Improved prediction of postoperative pediatric cerebellar mutism syndrome using an artificial neural network
Jai Sidpra1,2,3, Adam P Marcus4, Ulrike Löbel3
1University College London Medical School, London, UK.
Insights
An artificial neural network (ANN) accurately predicts postoperative pediatric cerebellar mutism syndrome (pCMS) after posterior fossa tumor resection. This AI model shows superior performance compared to existing methods, improving patient outcomes.
Area of Science:
- Neuroscience
- Oncology
- Medical Artificial Intelligence
Background:
- Postoperative pediatric cerebellar mutism syndrome (pCMS) is a significant complication following posterior fossa tumor resection in children.
- Previous attempts to predict pCMS preoperatively have yielded inconsistent results.
- This study investigates the efficacy of artificial neural networks (ANNs) for more accurate pCMS prediction.
Purpose of the Study:
- To evaluate the generalization of existing pCMS predictive models.
- To develop and assess an ANN for improved preoperative prediction of pCMS.
- To compare the ANN's predictive performance against conventional methods.
Main Methods:
- A systematic review identified key risk factors for pCMS.
- A retrospective dataset was compiled based on these risk factors from pediatric patients undergoing posterior fossa tumor resection.
- An ANN was trained and its performance evaluated using receiver operator characteristic (ROC) curves, comparing it with logistic regression and other predictive indices.
Main Results:
- The study included 204 children, with 80 developing pCMS.
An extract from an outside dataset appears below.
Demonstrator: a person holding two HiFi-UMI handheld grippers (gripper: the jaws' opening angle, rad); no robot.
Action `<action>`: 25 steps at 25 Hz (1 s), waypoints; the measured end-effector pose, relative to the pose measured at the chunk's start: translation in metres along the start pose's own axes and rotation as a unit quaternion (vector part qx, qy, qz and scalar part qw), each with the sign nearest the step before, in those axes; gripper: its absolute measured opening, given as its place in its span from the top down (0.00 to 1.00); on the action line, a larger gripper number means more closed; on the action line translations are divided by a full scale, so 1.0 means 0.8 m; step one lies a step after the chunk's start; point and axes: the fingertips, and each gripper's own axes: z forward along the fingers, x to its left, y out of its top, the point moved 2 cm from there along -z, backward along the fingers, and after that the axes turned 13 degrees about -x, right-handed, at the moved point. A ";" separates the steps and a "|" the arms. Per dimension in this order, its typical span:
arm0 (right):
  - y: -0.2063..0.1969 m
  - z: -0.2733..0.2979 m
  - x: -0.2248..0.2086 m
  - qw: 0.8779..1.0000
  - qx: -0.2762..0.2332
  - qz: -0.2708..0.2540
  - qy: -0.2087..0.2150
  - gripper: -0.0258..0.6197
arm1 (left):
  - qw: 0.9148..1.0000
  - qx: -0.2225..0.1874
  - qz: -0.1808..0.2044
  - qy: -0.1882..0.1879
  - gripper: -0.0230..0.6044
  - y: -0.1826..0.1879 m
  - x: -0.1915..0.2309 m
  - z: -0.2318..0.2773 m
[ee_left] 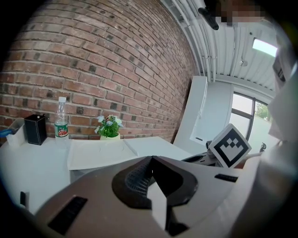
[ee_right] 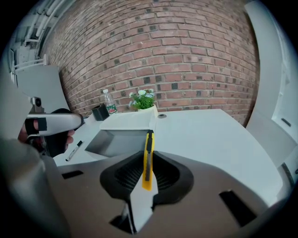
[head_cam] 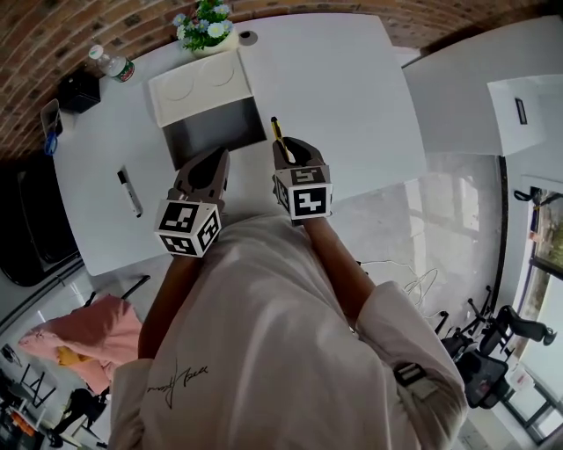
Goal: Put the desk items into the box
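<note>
The right claw (ee_right: 148, 155) is clamped on a yellow utility knife (ee_right: 149, 139). The knife stands between the pads with its front end sticking out past the tips toward 12 o'clock. In the head view this claw (head_cam: 283, 149) hangs over the white desk (head_cam: 352, 97), and the knife (head_cam: 276, 128) ends just beside the near right corner of the box (head_cam: 220, 136).

The left claw (ee_left: 150, 160) has its jaws pressed together with nothing between them. In the head view it (head_cam: 215, 158) sits at 9 o'clock from the right claw, near the front edge of the box.

The box is open, its grey inside bare where it shows. Its white lid (head_cam: 201, 86) is folded back flat toward 12 o'clock.

A black and white marker (head_cam: 129, 191) lies on the desk at 9 o'clock from the left claw, well apart from the box. Beyond the lid at 12 o'clock stands a small potted plant (head_cam: 202, 25). A water bottle (head_cam: 113, 64) and a black holder (head_cam: 79, 90) stand at about 10 o'clock from the box, near the brick wall (ee_right: 177, 56).
</note>
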 end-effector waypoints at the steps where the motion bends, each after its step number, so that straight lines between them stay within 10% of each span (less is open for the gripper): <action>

- The ANN achieved a high performance with an Area Under the Curve (AUC) of 0.949 and 90.9% accuracy.
- The ANN significantly outperformed logistic regression and previously established external predictive models (P < .05 and P < .001, respectively).
Conclusions:
- Artificial neural networks demonstrate superior accuracy in predicting pCMS compared to traditional methods.
- The developed ANN offers a promising tool for identifying children at high risk of pCMS.
- Improved prediction can facilitate timely interventions and potentially mitigate the severity of pCMS.
Background:
Postoperative pediatric cerebellar mutism syndrome (pCMS) is a common but severe complication that may arise following the resection of posterior fossa tumors in children. Two previous studies have aimed to preoperatively predict pCMS, with varying results. In this work, we examine the generalization of these models and determine if pCMS can be predicted more accurately using an artificial neural network (ANN).
Methods:
An overview of reviews was performed to identify risk factors for pCMS, and a retrospective dataset was collected as per these defined risk factors from children undergoing resection of primary posterior fossa tumors. The ANN was trained on this dataset and its performance was evaluated in comparison to logistic regression and other predictive indices via analysis of receiver operator characteristic curves. The area under the curve (AUC) and accuracy were calculated and compared using a Wilcoxon signed-rank test, with P < .05 considered statistically significant.
Results:
Two hundred and four children were included, of whom 80 developed pCMS. The performance of the ANN (AUC 0.949; accuracy 90.9%) exceeded that of logistic regression (P < .05) and both external models (P < .001).
Conclusion:
Using an ANN, we show improved prediction of pCMS in comparison to previous models and conventional methods.